> Requirement
Where the material below has a line containing "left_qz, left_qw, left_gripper", start repeating exactly, and keep going through the line containing "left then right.", with no other lines.

─── Dataset extract ───

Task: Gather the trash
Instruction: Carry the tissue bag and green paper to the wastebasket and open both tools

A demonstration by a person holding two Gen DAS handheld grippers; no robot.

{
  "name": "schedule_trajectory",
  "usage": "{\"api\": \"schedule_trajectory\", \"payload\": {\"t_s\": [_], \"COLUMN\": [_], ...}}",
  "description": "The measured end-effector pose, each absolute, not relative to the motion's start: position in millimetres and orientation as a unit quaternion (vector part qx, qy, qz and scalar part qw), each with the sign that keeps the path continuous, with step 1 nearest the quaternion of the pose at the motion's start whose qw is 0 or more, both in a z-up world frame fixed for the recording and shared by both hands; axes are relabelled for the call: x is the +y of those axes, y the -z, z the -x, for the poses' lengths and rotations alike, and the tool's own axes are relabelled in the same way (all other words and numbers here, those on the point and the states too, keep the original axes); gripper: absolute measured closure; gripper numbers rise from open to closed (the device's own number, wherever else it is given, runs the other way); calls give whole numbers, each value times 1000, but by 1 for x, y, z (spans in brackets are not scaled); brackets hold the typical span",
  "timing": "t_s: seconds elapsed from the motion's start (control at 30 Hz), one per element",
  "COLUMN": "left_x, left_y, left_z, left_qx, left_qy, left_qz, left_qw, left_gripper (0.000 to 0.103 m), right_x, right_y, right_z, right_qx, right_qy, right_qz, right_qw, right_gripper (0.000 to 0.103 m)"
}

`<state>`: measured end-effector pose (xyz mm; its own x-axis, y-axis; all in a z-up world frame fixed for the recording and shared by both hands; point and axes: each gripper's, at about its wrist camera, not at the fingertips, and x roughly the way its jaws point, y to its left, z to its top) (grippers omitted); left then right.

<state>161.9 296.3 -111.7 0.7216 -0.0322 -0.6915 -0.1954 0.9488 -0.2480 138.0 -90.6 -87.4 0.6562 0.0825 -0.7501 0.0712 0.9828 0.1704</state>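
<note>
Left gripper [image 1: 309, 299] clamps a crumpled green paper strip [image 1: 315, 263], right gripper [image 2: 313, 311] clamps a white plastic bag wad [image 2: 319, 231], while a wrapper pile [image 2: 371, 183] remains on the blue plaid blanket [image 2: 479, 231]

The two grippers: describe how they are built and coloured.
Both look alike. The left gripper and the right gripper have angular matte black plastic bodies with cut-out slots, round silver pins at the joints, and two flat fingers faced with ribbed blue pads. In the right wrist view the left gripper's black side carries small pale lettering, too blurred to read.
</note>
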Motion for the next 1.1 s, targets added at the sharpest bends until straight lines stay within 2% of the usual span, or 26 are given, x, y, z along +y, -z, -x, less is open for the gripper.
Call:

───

> Written reply
  "COLUMN": "left_x, left_y, left_z, left_qx, left_qy, left_qz, left_qw, left_gripper (0.000 to 0.103 m), right_x, right_y, right_z, right_qx, right_qy, right_qz, right_qw, right_gripper (0.000 to 0.103 m)"
}

`<state>`: measured end-effector pose (xyz mm; its own x-axis, y-axis; all in a z-up world frame fixed for the recording and shared by both hands; point and axes: each gripper's, at about its wrist camera, not at the fingertips, and x roughly the way its jaws point, y to its left, z to its top) (grippers omitted); left then right.

No additional answer is expected.